■ TASK DETAILS
Only the lines containing "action" belong in the answer; find them in the material below.
§
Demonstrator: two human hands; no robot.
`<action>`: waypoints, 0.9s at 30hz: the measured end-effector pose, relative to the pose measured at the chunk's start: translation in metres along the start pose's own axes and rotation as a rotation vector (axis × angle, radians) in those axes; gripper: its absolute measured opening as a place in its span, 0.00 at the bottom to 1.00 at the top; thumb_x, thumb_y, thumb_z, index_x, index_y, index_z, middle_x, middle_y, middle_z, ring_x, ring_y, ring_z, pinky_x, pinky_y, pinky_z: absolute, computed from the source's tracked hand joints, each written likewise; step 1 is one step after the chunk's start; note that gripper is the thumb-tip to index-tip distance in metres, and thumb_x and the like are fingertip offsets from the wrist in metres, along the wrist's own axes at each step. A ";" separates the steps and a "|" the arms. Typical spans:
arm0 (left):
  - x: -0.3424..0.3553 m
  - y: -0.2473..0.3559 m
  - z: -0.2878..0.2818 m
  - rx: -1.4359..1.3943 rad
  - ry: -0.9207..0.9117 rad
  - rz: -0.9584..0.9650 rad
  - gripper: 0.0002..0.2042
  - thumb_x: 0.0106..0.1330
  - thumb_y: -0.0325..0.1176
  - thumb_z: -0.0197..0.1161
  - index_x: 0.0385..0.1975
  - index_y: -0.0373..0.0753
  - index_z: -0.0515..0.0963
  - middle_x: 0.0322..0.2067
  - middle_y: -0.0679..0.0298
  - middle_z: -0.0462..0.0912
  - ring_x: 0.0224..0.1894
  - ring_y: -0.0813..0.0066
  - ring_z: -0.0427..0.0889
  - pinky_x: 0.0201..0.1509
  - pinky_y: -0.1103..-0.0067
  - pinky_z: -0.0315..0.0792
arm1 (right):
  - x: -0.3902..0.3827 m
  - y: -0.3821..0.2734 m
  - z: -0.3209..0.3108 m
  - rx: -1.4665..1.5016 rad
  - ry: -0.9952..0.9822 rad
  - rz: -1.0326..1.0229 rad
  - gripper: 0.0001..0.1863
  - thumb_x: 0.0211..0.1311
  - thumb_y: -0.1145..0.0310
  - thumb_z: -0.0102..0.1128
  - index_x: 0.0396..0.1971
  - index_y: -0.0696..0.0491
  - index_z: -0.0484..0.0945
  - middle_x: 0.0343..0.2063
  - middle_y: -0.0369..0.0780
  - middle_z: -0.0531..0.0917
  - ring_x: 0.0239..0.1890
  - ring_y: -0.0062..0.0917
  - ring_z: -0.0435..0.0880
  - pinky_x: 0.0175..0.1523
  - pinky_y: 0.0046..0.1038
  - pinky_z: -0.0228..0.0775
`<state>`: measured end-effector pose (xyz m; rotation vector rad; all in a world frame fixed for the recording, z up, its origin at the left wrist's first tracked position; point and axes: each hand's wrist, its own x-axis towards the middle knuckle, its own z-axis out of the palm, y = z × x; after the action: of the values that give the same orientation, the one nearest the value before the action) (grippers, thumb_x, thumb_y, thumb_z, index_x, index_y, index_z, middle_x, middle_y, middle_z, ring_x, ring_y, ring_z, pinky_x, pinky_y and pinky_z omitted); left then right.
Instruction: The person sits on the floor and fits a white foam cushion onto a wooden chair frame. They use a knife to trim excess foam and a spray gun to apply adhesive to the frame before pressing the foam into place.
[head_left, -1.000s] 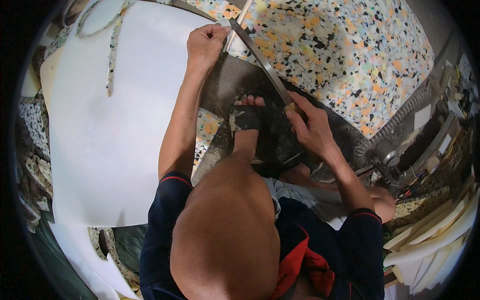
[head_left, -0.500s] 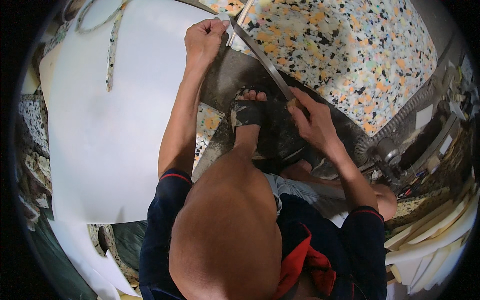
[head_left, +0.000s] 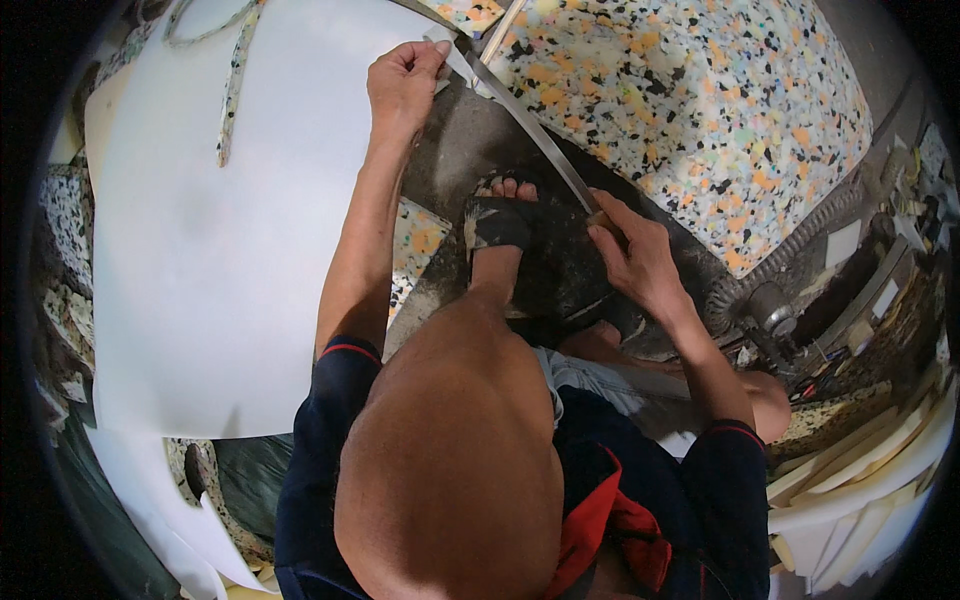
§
■ TASK RESULT
`<action>`: waypoints, 0.9s at 30hz: the measured end-effector pose, relative to the pose measured at the chunk's start: translation in metres along the start pose's own axes and rotation as a rotation vector (axis × angle, radians) in those axes; gripper: its absolute measured opening as a place in its span, 0.00 at the bottom to 1.00 at the top; thumb_x, thumb_y, thumb_z, index_x, index_y, index_z, middle_x, middle_y, middle_z, ring_x, ring_y, ring_z, pinky_x, pinky_y, pinky_z: absolute, computed from the source's tracked hand joints, each written likewise; step 1 is one step after the chunk's start; note that gripper is the thumb-tip to index-tip distance in metres, and thumb_x and the like are fingertip offsets from the wrist in metres, along the wrist's own axes at each step. A ";" separates the steps and a "|" the arms. Typical spans:
`<state>`: measured end-effector pose (xyz m; rotation vector rad; all in a world frame fixed for the recording, z up, its origin at the left wrist's first tracked position; point and axes: each hand's wrist, its own x-axis towards the middle knuckle, its own z-axis out of the palm, y = z × x; after the action: of the values that give the same orientation, the one nearest the value before the action) (grippers, thumb_x, thumb_y, thumb_z, index_x, index_y, index_z, middle_x, middle_y, middle_z, ring_x, ring_y, ring_z, pinky_x, pinky_y and pinky_z omitted); left then right.

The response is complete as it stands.